- total 36497 chinese news, which is collected from the Internet
- the news in the dataset may be classified into wrong class
- build a classifier, which classifies Chinese news into three events: "financing event"(融资事件), "products release"(产品发布), "other"(其他)
- use the classifier to classify the news we collect on the Internet, which is stored on mongoDB
- provide service to a bussiness intelligence product
- use regular expression to analyze the title of the news. For example: if "融资" appear in the title, the news is likely to be "融资事件"

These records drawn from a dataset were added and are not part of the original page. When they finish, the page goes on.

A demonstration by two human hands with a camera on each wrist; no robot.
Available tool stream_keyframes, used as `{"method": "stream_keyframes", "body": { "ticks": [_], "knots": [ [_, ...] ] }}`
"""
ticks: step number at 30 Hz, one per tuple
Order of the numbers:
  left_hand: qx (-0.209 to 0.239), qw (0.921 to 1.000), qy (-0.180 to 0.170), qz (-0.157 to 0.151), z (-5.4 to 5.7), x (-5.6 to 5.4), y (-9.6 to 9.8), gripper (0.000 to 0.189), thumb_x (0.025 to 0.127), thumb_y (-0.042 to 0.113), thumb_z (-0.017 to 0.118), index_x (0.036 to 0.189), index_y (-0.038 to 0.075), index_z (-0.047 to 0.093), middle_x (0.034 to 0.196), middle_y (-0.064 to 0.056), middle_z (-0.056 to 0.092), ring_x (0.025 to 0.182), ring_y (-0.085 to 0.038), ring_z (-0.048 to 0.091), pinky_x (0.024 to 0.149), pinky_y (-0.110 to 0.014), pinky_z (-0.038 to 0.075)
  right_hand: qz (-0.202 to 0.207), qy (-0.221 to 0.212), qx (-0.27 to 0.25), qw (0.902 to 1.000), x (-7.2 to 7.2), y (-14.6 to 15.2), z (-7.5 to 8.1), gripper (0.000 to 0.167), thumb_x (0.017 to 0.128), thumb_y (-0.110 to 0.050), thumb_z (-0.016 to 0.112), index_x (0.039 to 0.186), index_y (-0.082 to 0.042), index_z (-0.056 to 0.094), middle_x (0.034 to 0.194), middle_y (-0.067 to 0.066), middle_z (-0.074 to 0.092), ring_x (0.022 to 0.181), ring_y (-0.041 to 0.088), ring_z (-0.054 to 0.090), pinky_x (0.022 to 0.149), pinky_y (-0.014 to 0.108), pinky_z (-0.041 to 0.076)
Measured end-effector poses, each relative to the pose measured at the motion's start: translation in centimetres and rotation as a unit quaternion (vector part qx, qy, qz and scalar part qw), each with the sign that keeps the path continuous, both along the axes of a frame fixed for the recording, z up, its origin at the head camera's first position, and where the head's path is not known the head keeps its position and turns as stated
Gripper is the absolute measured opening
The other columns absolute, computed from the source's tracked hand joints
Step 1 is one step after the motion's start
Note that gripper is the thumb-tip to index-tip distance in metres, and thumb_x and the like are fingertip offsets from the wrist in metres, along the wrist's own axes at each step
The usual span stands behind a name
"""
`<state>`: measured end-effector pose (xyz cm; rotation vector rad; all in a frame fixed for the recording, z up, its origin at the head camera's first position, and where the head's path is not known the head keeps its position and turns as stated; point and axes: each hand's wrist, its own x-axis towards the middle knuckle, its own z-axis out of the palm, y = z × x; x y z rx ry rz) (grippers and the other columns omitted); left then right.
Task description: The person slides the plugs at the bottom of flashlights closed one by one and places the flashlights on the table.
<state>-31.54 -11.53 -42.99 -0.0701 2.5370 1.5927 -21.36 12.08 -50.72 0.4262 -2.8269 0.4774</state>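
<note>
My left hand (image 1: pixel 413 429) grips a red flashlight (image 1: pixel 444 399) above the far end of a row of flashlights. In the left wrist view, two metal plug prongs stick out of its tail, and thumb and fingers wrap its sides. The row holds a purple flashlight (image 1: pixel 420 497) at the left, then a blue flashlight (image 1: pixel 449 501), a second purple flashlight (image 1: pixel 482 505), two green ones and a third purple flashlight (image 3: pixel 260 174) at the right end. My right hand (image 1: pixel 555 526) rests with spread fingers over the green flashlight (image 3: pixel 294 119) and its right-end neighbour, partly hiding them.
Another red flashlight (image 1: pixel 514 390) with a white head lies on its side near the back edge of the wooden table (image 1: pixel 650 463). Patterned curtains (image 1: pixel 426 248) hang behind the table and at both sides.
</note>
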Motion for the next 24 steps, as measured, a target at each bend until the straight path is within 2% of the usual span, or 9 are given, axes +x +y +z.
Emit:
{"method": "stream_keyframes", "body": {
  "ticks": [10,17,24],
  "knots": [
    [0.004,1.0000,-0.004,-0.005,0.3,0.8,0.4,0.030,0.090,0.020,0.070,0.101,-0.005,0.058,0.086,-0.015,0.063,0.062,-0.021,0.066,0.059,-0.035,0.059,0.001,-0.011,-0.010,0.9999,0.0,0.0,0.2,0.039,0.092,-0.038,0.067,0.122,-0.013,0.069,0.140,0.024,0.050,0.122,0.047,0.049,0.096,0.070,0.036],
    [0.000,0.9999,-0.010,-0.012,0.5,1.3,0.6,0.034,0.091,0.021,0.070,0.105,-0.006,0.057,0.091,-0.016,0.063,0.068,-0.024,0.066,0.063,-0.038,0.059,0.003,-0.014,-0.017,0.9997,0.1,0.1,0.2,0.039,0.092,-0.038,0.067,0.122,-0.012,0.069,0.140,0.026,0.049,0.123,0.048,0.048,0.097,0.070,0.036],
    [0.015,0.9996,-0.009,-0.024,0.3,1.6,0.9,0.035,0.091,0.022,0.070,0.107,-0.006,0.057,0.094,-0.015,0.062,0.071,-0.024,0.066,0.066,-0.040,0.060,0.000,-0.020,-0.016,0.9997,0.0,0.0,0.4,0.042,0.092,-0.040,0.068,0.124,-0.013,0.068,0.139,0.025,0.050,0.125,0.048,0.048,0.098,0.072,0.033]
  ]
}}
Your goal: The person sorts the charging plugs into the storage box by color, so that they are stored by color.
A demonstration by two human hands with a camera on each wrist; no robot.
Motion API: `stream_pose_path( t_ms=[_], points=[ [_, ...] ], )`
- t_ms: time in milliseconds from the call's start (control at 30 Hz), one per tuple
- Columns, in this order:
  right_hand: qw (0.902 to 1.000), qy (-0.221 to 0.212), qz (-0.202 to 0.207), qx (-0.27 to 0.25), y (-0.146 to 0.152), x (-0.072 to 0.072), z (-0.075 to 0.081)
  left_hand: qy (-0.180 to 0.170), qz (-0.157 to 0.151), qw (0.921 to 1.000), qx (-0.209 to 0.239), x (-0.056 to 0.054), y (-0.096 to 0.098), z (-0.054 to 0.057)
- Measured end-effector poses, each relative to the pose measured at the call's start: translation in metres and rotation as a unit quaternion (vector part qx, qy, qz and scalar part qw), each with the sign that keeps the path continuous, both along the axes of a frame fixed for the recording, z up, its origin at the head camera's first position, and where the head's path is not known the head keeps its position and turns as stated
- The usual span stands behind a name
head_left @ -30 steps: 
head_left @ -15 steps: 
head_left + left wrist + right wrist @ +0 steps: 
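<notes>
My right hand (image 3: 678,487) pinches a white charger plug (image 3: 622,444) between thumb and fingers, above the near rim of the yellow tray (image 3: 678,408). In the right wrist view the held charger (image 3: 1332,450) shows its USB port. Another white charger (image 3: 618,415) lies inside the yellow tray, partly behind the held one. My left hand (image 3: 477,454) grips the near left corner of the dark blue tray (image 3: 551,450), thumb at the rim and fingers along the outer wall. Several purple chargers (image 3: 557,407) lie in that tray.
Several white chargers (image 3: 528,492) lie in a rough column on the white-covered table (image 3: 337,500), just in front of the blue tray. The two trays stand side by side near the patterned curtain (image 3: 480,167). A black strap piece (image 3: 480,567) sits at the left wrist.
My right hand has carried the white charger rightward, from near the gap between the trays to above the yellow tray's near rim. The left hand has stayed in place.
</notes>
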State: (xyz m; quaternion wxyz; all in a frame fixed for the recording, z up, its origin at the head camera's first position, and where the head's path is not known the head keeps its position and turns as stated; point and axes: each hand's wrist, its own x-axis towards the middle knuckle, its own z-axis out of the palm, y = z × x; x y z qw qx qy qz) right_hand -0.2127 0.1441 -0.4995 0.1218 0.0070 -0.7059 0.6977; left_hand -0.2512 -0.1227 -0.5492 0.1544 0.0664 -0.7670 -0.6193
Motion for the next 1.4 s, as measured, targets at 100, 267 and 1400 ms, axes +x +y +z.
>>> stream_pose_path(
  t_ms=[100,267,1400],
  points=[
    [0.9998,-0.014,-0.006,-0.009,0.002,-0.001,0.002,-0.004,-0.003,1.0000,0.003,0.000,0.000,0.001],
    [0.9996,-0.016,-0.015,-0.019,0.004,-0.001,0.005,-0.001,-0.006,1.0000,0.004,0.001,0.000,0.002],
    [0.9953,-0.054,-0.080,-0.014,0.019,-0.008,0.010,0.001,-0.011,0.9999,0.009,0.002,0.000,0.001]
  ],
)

- clearn data: if the title of "其他" fit the regular expression of other two classes, change the label according to regular expression
- use jieba to tokenize cleaned data
- use TF-IDF and x2test to select keywords
- set the keywords frequent vector as word vector
- set word vector as X, class of the news as Y, use SVC to implement classification and build classifier
- use regular expression to clean training data
- if the title of news fits regular expression, apply it;
- if the title of news doesn't fit regular expression, use SVC classifier we built
- loadNews.py: store info of news
- strongRules.py: use regular expression to analzye title; clean data
- step1_get_word_vector.py
- step2_seprerate_train_test.py
- step3_classification.py
- classify.py: classify the news in the MongoDB
- Event_Classifier.pkl: the SVC classifier
- News_Classifer.pkl: the news classifer (classify news into 17 classes)(method is quite similiar as event classification, as the news label is quite near, we implement mutilabel classification.)